An article, "Economists Rethink Free Trade," by BusinessWeek Washington Bureau Chief Jane Sasseen ignored the benefits of free trade and the consequences of enacting anti-free trade policies.

"Yet concern is rising that the gains from free trade may increasingly be going to a small group at the top," Sasseen wrote. "For the vast majority of Americans, Dartmouth's [Matthew J.] Slaughter points out, income growth has all but disappeared in recent years.

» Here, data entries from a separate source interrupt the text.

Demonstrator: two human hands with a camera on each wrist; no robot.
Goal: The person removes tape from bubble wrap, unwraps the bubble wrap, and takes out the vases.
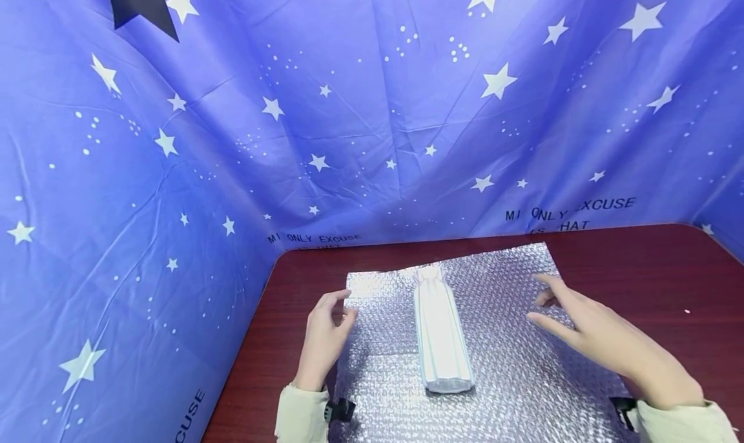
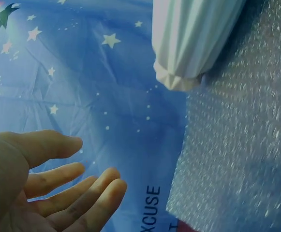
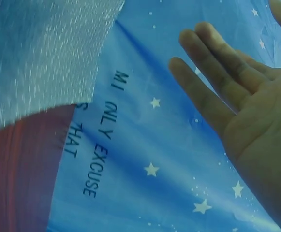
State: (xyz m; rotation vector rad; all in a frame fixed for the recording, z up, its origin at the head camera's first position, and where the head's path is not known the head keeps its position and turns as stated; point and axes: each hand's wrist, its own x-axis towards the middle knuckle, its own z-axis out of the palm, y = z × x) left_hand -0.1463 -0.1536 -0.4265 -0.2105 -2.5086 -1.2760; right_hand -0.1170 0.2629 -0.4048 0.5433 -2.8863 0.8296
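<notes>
A white ribbed vase (image 1: 443, 330) lies on its side on a sheet of silvery bubble wrap (image 1: 506, 359), its narrow neck toward the back and its flat base toward the front. In the left wrist view the pleated end of the vase (image 2: 188, 48) shows beside the bubble wrap (image 2: 246, 130). My left hand (image 1: 327, 333) hovers at the left edge of the sheet, fingers loosely bent and holding nothing. Over the right edge of the sheet, my right hand (image 1: 599, 330) is spread with thumb and fingers apart, also with nothing in it.
A dark red wooden table (image 1: 657, 281) lies under the sheet. Blue cloth with white stars (image 1: 360, 126) hangs behind the table and along its left side. A tiny pale speck (image 1: 688, 311) lies on the tabletop at the right. Black straps sit around both wrists.
</notes>
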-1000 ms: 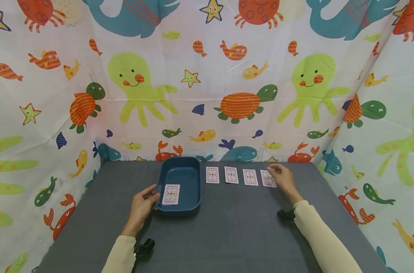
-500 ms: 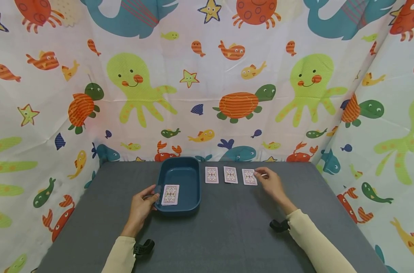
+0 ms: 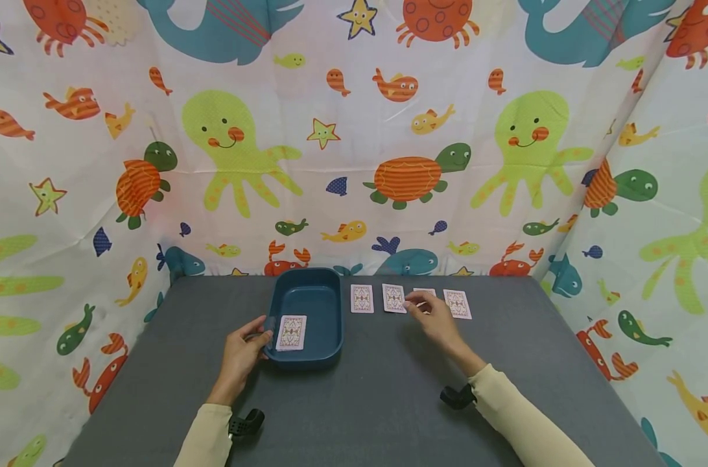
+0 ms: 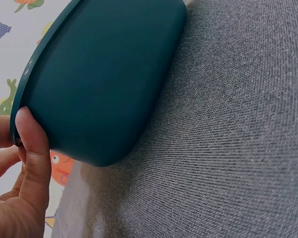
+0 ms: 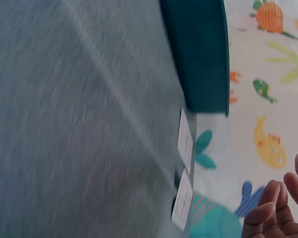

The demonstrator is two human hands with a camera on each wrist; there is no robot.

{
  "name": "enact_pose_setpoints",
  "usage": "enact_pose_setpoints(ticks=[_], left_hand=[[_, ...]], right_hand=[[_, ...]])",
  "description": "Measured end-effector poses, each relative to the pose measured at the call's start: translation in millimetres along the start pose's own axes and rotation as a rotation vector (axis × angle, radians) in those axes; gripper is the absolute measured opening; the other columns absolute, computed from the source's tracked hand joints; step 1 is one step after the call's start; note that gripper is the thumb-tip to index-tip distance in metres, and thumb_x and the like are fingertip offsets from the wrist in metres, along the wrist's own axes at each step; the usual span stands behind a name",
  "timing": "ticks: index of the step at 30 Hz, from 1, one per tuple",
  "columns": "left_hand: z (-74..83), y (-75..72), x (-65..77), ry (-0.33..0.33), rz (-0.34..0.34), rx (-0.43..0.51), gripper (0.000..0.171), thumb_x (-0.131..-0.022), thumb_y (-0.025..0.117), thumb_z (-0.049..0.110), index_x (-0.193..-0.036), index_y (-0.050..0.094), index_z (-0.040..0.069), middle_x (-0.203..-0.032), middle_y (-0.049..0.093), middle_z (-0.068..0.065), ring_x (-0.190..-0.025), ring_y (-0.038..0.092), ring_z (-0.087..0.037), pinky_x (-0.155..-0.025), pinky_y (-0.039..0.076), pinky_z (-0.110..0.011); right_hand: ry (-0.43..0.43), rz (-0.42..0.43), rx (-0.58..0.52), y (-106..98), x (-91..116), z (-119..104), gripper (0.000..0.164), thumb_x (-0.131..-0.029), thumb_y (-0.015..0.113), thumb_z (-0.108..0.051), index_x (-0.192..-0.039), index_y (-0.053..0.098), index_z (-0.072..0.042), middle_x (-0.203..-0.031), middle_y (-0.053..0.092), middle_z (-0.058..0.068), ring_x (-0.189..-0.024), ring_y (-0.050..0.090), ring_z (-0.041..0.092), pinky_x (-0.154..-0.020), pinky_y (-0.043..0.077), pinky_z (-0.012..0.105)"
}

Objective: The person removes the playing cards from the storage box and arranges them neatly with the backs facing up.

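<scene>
My left hand (image 3: pixel 244 350) pinches the left rim of a dark blue-green tray (image 3: pixel 314 355); in the left wrist view, the thumb (image 4: pixel 34 148) lies against the tray's outer wall. A small stack of patterned cards (image 3: pixel 291 333) lies face down inside the tray. To its right, several cards lie face down in a row along the table's back. My right hand (image 3: pixel 438 323), fingers loosely curled and holding nothing, hovers over the third card (image 3: pixel 425 290), partly hiding it. Its fingertips come close to the second card (image 3: pixel 393 298).
The row's first card (image 3: pixel 362 299) lies right beside the tray, and its last card (image 3: pixel 458 303) lies to the right of my right hand. A grey cloth-covered table (image 3: pixel 365 415) spreads in front. A white curtain (image 3: pixel 342 168) printed with sea animals hangs behind it.
My right hand has moved left along the row, from the rightmost card to over the third one, uncovering the rightmost card. My left hand stays on the tray.
</scene>
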State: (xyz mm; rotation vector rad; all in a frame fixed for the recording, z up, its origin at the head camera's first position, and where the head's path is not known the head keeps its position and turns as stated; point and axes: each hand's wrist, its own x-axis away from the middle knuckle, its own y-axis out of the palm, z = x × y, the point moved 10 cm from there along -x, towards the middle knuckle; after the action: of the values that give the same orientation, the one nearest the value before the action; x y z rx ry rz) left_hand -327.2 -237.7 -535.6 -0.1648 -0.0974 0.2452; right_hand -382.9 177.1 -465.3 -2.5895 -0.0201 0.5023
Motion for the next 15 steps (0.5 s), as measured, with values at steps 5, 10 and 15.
enact_pose_setpoints(ticks=[5, 10, 15], left_hand=[[0.5, -0.6, 0.2, 0.003, 0.001, -0.001, 0.047, -0.093, 0.065, 0.01, -0.139, 0.055, 0.007, -0.121, 0.051, -0.018, -0.08, 0.059, -0.017, -0.056, 0.056, -0.029], [1.3, -0.7, 0.5, 0.007, 0.001, -0.003, 0.047, -0.093, 0.065, 0.01, -0.139, 0.055, 0.007, -0.121, 0.052, -0.018, -0.08, 0.059, -0.02, -0.055, 0.055, -0.028], [0.9, -0.5, 1.0, 0.006, -0.001, -0.006, 0.047, -0.093, 0.065, 0.01, -0.139, 0.055, 0.007, -0.121, 0.051, -0.018, -0.084, 0.06, -0.024, -0.055, 0.055, -0.027]], right_hand=[[-0.004, -0.022, -0.028, 18, 1, -19, 0.018, -0.093, 0.068, -0.016, -0.107, 0.07, -0.006, -0.094, 0.067, 0.01, -0.081, 0.062, 0.018, -0.07, 0.049, 0.021], [-0.006, -0.061, -0.078, 38, 2, -37, 0.018, -0.093, 0.068, -0.016, -0.108, 0.07, -0.007, -0.095, 0.066, 0.01, -0.081, 0.061, 0.019, -0.071, 0.049, 0.023], [0.001, -0.081, -0.103, 54, 5, -51, 0.018, -0.092, 0.068, -0.012, -0.108, 0.069, -0.004, -0.095, 0.065, 0.011, -0.081, 0.06, 0.022, -0.071, 0.048, 0.022]])
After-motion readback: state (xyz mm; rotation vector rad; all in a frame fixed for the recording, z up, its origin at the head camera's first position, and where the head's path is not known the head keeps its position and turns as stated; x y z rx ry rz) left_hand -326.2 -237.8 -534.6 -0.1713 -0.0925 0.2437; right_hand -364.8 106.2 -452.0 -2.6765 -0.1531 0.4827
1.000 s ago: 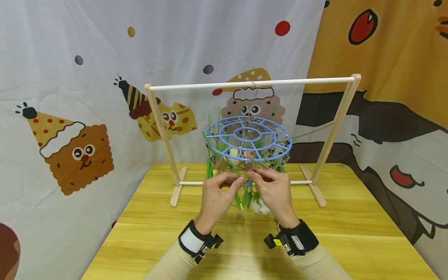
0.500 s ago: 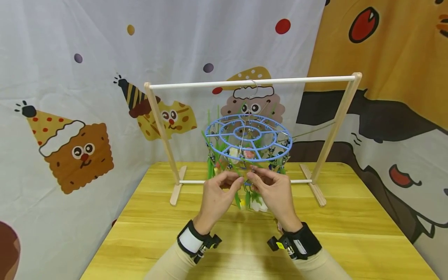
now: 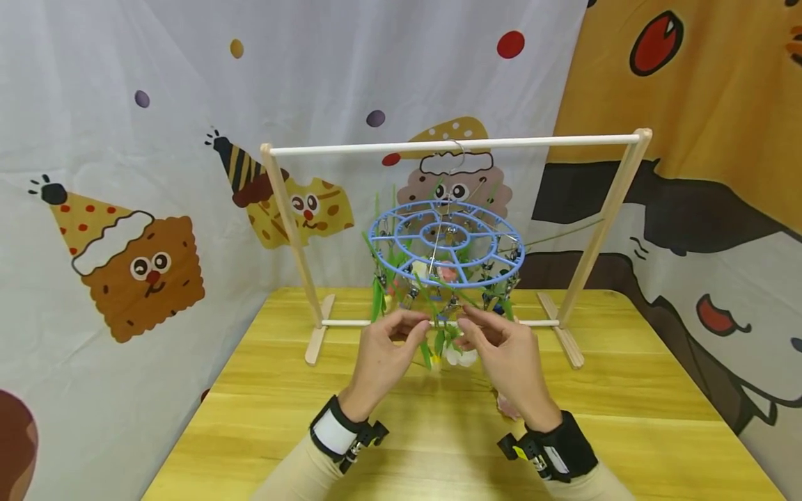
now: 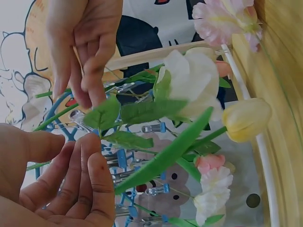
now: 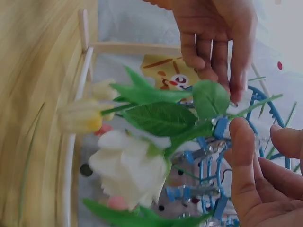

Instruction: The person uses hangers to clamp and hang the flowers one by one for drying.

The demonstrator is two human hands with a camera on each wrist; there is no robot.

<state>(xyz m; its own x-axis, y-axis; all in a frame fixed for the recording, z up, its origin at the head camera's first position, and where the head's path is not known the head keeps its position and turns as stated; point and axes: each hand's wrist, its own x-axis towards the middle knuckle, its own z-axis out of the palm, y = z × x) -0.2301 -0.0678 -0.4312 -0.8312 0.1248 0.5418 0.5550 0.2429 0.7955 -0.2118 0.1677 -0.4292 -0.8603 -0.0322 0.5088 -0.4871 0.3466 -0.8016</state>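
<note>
A round blue drying hanger (image 3: 464,273) with metal clips hangs from the rack, artificial flowers dangling below it. My left hand (image 3: 386,355) is bent beside the flower stems, thumb and index tip close together; whether a stem lies between them is hidden. My right hand (image 3: 510,358) is just right of the stems, its thumb and index finger apart with nothing between them. In the right wrist view a white flower (image 5: 130,165) and green leaves (image 5: 161,118) hang between the hands by a blue-tipped clip (image 5: 220,127). A yellow tulip (image 4: 247,119) hangs nearby in the left wrist view.
The wooden rack's white top bar (image 3: 351,149) carries the hanger's hook. Its lower bar (image 3: 344,323) crosses behind the flowers. A pink flower (image 3: 507,406) lies on the wooden table (image 3: 426,452) near my right wrist. A cartoon-printed cloth (image 3: 313,76) hangs behind.
My right hand has drawn away from the clip and moved right and slightly down, its thumb and fingers parting. The clip now shows below the hanger. My left hand has hardly moved.
</note>
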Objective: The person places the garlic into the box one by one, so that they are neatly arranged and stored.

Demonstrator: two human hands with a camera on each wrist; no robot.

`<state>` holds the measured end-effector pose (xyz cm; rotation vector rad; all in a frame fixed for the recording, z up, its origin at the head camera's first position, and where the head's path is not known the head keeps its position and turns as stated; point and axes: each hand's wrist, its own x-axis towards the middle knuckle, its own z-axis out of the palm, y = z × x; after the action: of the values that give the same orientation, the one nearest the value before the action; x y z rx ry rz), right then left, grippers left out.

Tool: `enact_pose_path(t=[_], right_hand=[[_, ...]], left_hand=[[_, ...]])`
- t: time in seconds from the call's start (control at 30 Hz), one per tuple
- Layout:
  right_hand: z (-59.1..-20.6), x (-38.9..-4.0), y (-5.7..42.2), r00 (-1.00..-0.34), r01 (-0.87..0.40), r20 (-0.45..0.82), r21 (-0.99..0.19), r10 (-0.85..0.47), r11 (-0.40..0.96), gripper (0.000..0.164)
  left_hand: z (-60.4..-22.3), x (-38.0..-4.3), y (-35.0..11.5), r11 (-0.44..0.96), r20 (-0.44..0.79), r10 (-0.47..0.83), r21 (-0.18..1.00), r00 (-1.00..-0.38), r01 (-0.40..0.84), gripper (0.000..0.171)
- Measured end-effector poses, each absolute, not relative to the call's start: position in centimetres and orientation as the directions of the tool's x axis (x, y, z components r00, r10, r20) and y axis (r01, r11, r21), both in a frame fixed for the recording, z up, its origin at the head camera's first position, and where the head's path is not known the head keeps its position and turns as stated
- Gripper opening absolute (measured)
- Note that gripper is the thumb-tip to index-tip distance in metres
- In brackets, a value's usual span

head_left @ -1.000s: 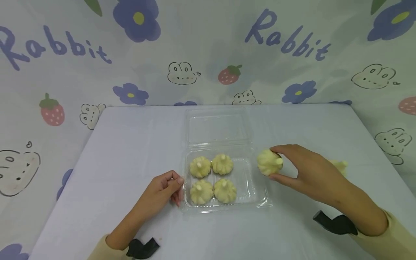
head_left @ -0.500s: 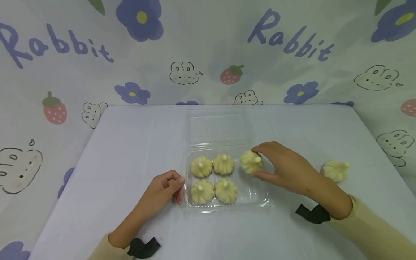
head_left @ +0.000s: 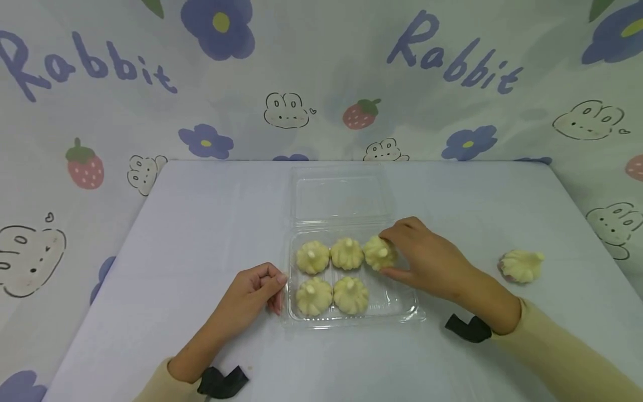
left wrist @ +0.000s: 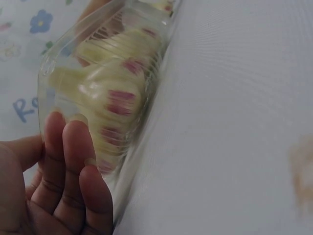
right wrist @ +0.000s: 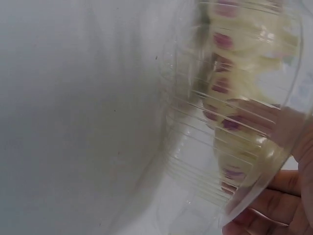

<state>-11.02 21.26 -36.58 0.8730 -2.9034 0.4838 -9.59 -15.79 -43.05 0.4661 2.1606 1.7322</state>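
A clear plastic clamshell container [head_left: 397, 310] lies on the white table with its lid [head_left: 341, 198] folded back. Several pale garlic bulbs stand in it, stems up, among them a front-left bulb [head_left: 313, 297] and a back-middle bulb [head_left: 346, 254]. My right hand [head_left: 434, 259] pinches another garlic bulb [head_left: 379, 253] between thumb and fingers, low inside the container's back right. My left hand [head_left: 255, 289] grips the container's left rim with thumb and fingertips. Through the wall in the left wrist view, a bulb [left wrist: 98, 90] shows purple marks. In the right wrist view, the fingers [right wrist: 276, 203] are partly behind the plastic.
One more garlic bulb [head_left: 522, 266] lies on its side on the table [head_left: 502, 206], right of the container. A patterned cloth [head_left: 321, 67] hangs behind the table. Black straps [head_left: 469, 328] are on both wrists.
My right hand has carried its garlic bulb leftward from outside the container into the back right, beside the back-middle bulb. The left hand stays at the rim.
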Motion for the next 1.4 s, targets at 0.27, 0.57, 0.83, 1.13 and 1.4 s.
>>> enact_pose_path(t=[0.27, 0.57, 0.83, 1.13, 1.4], right_hand=[[-37.5, -11.3, 20.9, -0.747, -0.652, 0.249, -0.094, -0.617, 0.752, 0.056], [-37.7, -11.5, 20.4, -0.702, -0.673, 0.284, 0.034, -0.653, 0.739, 0.053], [-37.5, -11.4, 19.9, -0.728, -0.633, 0.261, 0.099, -0.634, 0.768, 0.057], [-37.6, -11.3, 20.0, -0.750, -0.613, 0.284, 0.043, -0.598, 0.789, 0.054], [-37.8, -11.0, 20.4, -0.742, -0.629, 0.327, -0.036, -0.586, 0.776, 0.049]], left_hand=[[-42.9, -9.6, -15.8, 0.207, -0.049, 0.452, 0.977, -0.891, 0.051, 0.027], [-42.8, -9.5, -15.8, 0.219, -0.058, 0.447, 0.975, -0.893, 0.047, 0.027], [-42.6, -9.5, -15.7, 0.228, -0.064, 0.442, 0.973, -0.894, 0.042, 0.028], [-42.7, -9.5, -15.7, 0.227, -0.066, 0.446, 0.973, -0.893, 0.041, 0.028], [-42.7, -9.5, -15.7, 0.223, -0.063, 0.443, 0.974, -0.894, 0.042, 0.027]])
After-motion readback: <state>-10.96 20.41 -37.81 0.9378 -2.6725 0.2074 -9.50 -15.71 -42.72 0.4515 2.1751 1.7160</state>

And it's not just the low-skilled who are getting slammed."

Sasseen referred to an article co-written by Slaughter in the July/August 2007 issue Foreign Affairs. What's Slaughter's plan to combat the crisis? Slaughter sees "a need for some form of income redistribution to spread the gains from free trade to more workers"

"In a controversial article Slaughter co-wrote last summer for Foreign Affairs, he proposed ‘A New Deal for Globalization' in which payroll taxes for all workers earning below the national median income level would be eliminated," Sasseen wrote. "Slaughter has talked with campaign advisers in both parties. So far, he has no takers. But it's one more sign of how far the trade debate has moved."

Sasseen one-side article sought the perspective from the top two Democratic presidential candidate's economic advisers - Gene Sperling for Hillary Clinton and Austan D. Goolsbee for Barack Obama. However, she didn't include an economic adviser from any of the Republican presidential candidates.